Humbug. You're absolutely right that I'm an egomaniac if that makes you feel better. But you should continue to feel disengaged for pouncing on something so small. Of course people can discuss anything they want, any time. But when the main subject is more important, they should stick with it, and if they don't they are SCHMUCKS. Or if I don't make myself clear, then "You are trying to be Nero while Rome burns."
 
 
-1 # Narwhalin 2013-10-13 08:45
Quoting Texas Aggie:
Only a teabagger would have problems with the person who brought Obamacare into the world. Now do you understand why we disagree with that statement?


So, by that logic, Miss Yousafzai is a "teabagger", I guess...
 
 
+1 # Khidr 2013-10-14 17:29
She is a brave old soul. She has acute sense of wisdom. I would like to hear Pres. Obama's answer to her statement drones fuel more violence and keeps the Defence Industry humming for more profits paid by us The US Taxpayers.
 
 
0 # John Escher 2013-10-15 08:59
Quoting fredboy:
"Drones Fueling Terrorism"?

Of course. That's their purpose. To keep conflict going. That's what sells more weapons and weapons systems.


I don't accept all the glib cynicism in this although it approaches Orwellian intelligence. George W. Bush and Barack H. Obama simply are and were uninformed men and very stupid on the drone point brought up by Malala.

If either Bush or Obama were students of early World War II, they would know that drones did more than anything to galvanize the British people from Winston Churchill and Mrs. Miniver on down.

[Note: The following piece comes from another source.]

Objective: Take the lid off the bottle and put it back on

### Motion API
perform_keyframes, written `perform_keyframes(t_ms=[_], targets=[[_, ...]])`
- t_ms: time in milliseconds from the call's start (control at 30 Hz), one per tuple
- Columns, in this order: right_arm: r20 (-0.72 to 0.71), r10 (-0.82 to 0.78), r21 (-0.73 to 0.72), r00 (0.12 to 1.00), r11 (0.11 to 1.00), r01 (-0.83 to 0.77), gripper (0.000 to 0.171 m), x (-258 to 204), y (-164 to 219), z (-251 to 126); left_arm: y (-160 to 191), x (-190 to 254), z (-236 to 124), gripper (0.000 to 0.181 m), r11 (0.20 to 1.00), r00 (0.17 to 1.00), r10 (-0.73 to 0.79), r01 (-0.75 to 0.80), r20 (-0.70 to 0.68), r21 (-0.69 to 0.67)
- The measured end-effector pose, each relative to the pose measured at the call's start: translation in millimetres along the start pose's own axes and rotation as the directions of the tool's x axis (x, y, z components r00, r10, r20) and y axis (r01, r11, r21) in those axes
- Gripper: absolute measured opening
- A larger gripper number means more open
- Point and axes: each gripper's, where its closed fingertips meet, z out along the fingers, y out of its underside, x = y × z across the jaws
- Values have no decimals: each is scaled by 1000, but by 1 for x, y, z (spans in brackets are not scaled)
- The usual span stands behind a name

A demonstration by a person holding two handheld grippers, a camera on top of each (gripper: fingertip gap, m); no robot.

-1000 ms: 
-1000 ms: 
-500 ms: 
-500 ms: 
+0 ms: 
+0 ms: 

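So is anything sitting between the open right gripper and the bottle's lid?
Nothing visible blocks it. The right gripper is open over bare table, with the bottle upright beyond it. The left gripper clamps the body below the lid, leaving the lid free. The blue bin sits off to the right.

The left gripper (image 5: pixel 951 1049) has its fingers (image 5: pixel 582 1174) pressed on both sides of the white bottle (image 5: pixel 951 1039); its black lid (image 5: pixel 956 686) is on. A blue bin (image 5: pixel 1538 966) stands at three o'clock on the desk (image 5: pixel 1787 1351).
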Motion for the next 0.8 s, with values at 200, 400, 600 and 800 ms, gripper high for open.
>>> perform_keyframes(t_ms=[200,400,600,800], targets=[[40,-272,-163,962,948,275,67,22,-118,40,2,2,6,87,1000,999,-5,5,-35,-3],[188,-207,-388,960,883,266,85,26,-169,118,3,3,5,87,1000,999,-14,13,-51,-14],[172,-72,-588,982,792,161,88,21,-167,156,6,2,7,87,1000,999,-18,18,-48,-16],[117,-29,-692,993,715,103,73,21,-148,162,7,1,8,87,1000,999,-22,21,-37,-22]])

Drones are horror movie stuff interspersing silence and characteristic sound with a deadly-- now? when? now?-- boom.

As such, they are fodder for paranoia, but in this as in certain other things, if you aren't paranoid you don't know what's going on.

If Obama hadn't spent so much time studying law while Bush studied the torture of horseflies, either of these guys might have taken a psychology course through which he could have begun to approach the emotional maturity of Malala.

Yes, drones create new terrorists. That may be obvious to educated persons but not to these last two presidents, and neither has proved an enlightened and decisive leader on Malala's huge point despite whatever else redeems them.

Well, let me revise that...to whatever partially redeems Barack Obama. But his redeeming traits don't fully compensate for his decisions on war, torture and drones.